Task item: Return all lines of the listing below that carry the word "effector".

Data below:

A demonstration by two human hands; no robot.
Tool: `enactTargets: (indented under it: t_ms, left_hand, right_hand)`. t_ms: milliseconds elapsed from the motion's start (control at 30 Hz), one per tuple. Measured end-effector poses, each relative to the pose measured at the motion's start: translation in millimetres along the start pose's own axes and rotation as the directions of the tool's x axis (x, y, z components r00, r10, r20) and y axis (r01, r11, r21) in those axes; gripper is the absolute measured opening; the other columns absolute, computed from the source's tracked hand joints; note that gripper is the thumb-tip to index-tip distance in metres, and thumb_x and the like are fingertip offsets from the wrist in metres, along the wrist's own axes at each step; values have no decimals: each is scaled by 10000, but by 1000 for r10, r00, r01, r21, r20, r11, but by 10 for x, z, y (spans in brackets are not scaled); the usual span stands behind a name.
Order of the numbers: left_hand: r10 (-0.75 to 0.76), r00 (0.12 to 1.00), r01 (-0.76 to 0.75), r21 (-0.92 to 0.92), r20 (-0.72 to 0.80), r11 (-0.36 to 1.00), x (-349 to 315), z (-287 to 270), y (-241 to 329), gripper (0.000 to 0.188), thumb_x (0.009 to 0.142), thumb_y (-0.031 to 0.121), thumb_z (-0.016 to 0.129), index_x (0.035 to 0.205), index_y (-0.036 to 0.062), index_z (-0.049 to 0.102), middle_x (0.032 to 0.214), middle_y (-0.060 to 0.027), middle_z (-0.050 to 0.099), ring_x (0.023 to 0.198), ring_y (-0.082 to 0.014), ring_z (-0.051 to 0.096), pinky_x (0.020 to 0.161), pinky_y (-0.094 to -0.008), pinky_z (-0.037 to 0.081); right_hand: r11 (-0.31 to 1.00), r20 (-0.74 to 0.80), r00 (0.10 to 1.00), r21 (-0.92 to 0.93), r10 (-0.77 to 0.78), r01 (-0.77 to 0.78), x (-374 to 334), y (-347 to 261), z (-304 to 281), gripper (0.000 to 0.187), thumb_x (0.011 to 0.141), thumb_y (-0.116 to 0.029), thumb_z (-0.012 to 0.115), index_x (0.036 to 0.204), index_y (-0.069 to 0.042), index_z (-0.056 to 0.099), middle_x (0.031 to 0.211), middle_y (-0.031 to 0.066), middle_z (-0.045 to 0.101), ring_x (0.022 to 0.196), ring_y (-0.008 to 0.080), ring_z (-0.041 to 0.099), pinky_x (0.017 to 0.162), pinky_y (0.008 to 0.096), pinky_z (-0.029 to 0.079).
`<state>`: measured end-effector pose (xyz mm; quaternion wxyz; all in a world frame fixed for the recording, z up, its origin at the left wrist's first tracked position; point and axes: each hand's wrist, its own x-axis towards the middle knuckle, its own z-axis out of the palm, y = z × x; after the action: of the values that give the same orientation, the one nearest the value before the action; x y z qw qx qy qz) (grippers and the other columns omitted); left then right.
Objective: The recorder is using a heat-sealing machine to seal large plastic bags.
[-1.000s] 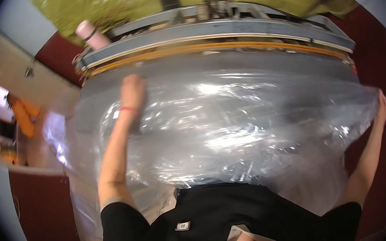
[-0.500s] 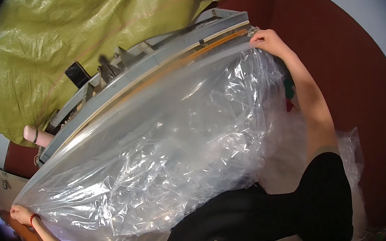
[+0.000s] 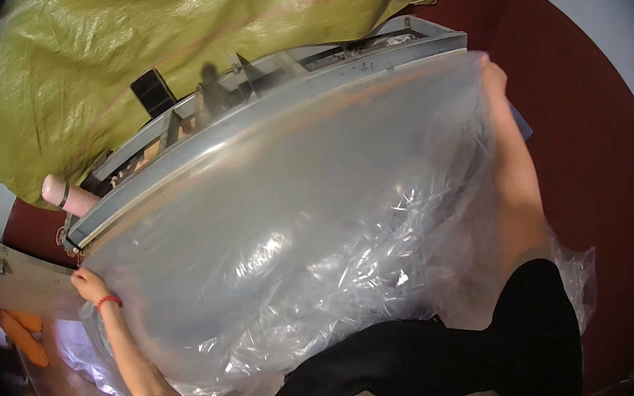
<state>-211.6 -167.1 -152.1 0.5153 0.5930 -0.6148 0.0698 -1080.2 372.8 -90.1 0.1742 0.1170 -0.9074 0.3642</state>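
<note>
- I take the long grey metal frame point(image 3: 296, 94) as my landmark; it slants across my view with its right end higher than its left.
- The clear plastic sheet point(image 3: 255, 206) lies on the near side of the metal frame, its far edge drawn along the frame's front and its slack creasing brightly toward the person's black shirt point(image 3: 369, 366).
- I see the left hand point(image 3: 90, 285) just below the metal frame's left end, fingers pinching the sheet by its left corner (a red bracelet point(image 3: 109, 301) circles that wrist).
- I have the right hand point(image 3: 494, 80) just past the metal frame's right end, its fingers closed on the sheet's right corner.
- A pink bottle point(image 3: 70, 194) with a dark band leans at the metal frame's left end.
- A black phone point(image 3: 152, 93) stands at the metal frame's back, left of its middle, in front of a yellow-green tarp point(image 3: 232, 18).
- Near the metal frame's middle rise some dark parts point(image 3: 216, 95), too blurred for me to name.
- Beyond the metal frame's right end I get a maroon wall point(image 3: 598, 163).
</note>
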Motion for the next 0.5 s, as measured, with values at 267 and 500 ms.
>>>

Solution to this problem:
Tool: `enactTargets: (indented under it: t_ms, left_hand, right_hand)`. t_ms: milliseconds elapsed from the motion's start (control at 30 Hz), one per tuple. Measured end-effector poses, each relative to the pose measured at the motion's start: translation in millimetres along the start pose's own axes and rotation as the directions of the tool's x axis (x, y, z components r00, r10, r20) and y axis (r01, r11, r21) in those axes; gripper is the absolute measured opening; the other columns absolute, computed from the source's tracked hand joints; note that gripper is the thumb-tip to index-tip distance in metres, and thumb_x and the like are fingertip offsets from the wrist in metres, along the wrist's own axes at each step; values have no decimals: each is scaled by 10000, but by 1000 for r10, r00, r01, r21, r20, r11, but by 10 for x, z, y (spans in brackets are not scaled); the usual span stands behind a name.
`<state>`: measured end-effector pose (xyz mm; quaternion wxyz; all in a world frame fixed for the recording, z up, its origin at the left wrist's first tracked position; point and axes: each hand's wrist, its own x-axis towards the middle knuckle, its own z-axis out of the palm, y = z × x; after the action: of the values that give the same orientation, the one nearest the value before the action; x y z qw qx qy qz) (grippers and the other columns omitted); left then right.

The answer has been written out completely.